- Born: 4 December 1976 (age 49) Setif, Algeria
- Citizenship: Algerian, French
- Education: Université de Lyon, Université de Savoie
- Known for: His accusation of terrorism while he was working as physicist at the Large Hadron Collider
- Scientific career
- Fields: Particle Physics
- Workplaces: European Organization for Nuclear Research (CERN) Rutherford Appleton Laboratory (RAL) Swiss Federal Institute of Technology

= Adlène Hicheur =

French physicist (born 1976)

Adlène Hicheur (born 4 December 1976) is a particle physicist with dual Algerian and French nationality. After his master of theoretical physics in Lyon, he joined LAPP (Laboratoire d'Annecy le Vieux de Physique des Particules) to work on the BaBar experiment, located at the Stanford Linear Accelerator Center. His thesis, defended in 2003, was about the production of high energy Eta prime mesons in the decays of B mesons. After that he was a Postdoctorate in England at the Rutherford Appleton Laboratory, where he worked on the ATLAS experiment at LHC. He then joined the high energy physics department of École Polytechnique Fédérale de Lausanne (EPFL) and works currently on the LHCb experiment.

Adlène Hicheur was arrested in France on 8 October 2009, after police allegedly intercepted emails between himself and Al-Qaida in Islamic Maghreb, an Algerian-based terrorist organisation.
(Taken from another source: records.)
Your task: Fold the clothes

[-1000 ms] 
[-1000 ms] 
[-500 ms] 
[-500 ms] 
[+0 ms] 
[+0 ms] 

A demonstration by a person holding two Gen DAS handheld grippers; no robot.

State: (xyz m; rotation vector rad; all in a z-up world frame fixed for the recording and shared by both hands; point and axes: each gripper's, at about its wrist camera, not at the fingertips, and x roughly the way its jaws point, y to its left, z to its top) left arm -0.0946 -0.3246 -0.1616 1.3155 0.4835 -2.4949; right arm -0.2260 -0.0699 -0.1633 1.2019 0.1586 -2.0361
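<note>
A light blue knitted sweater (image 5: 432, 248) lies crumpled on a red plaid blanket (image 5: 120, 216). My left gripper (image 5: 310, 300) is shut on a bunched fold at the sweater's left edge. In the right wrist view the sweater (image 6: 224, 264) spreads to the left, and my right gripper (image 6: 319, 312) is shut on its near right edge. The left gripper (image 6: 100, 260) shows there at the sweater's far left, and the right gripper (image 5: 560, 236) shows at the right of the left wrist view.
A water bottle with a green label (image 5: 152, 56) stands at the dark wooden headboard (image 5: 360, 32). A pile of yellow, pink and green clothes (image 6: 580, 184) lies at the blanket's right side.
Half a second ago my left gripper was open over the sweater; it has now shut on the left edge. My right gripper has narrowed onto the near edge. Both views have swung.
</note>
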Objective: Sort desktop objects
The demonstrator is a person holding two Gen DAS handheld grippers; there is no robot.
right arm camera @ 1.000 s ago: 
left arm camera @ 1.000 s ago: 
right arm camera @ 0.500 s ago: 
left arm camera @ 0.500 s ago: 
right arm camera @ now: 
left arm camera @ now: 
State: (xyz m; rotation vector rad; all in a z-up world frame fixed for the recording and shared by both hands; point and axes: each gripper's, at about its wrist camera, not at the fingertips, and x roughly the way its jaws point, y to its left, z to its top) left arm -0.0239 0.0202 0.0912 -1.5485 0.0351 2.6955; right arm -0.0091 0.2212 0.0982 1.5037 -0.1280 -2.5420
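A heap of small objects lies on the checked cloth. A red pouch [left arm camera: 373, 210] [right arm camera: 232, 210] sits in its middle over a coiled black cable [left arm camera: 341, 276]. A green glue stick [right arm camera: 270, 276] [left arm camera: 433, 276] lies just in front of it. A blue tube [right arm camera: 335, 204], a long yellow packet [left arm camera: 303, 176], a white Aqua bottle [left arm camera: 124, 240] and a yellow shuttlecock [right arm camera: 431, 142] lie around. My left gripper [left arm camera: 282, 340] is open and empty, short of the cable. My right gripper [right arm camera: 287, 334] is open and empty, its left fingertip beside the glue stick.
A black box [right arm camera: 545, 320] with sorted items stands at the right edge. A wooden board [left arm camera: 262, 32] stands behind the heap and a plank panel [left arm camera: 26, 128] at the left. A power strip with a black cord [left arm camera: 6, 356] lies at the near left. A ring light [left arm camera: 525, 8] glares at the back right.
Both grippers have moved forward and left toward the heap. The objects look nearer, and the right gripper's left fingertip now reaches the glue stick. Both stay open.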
Two weeks after his arrest, the Algerian media compared Hicheur to Lotfi Raissi, who was first suspected of terrorism before being released without charges. An International Support Committee was organized by Adlene's friends and colleagues to support Adlene and to request a fair investigation.

General director of the National Police Frédéric Péchenard stated in November 2009 that Hicheur planned to attack a base of the National Defence in Annecy, which harbours the 27ème bataillon de chasseurs alpins, involved in Afghanistan.

Hicheur's trial started on 29 March 2012 in Paris. In May 2012 Hicheur was sentenced to "five years in prison for plotting terrorist attacks." On 15 May Hicheur left prison and decided not to appeal against his sentence. He was a visiting professor at Instituto de Física of Universidade Federal do Rio de Janeiro, Rio de Janeiro, Brazil.

In July 2016, the government of Brazil had Hicheur deported back to France, where he was placed under house arrest. Hicheur has decided to renounce his French citizenship and move to Algeria.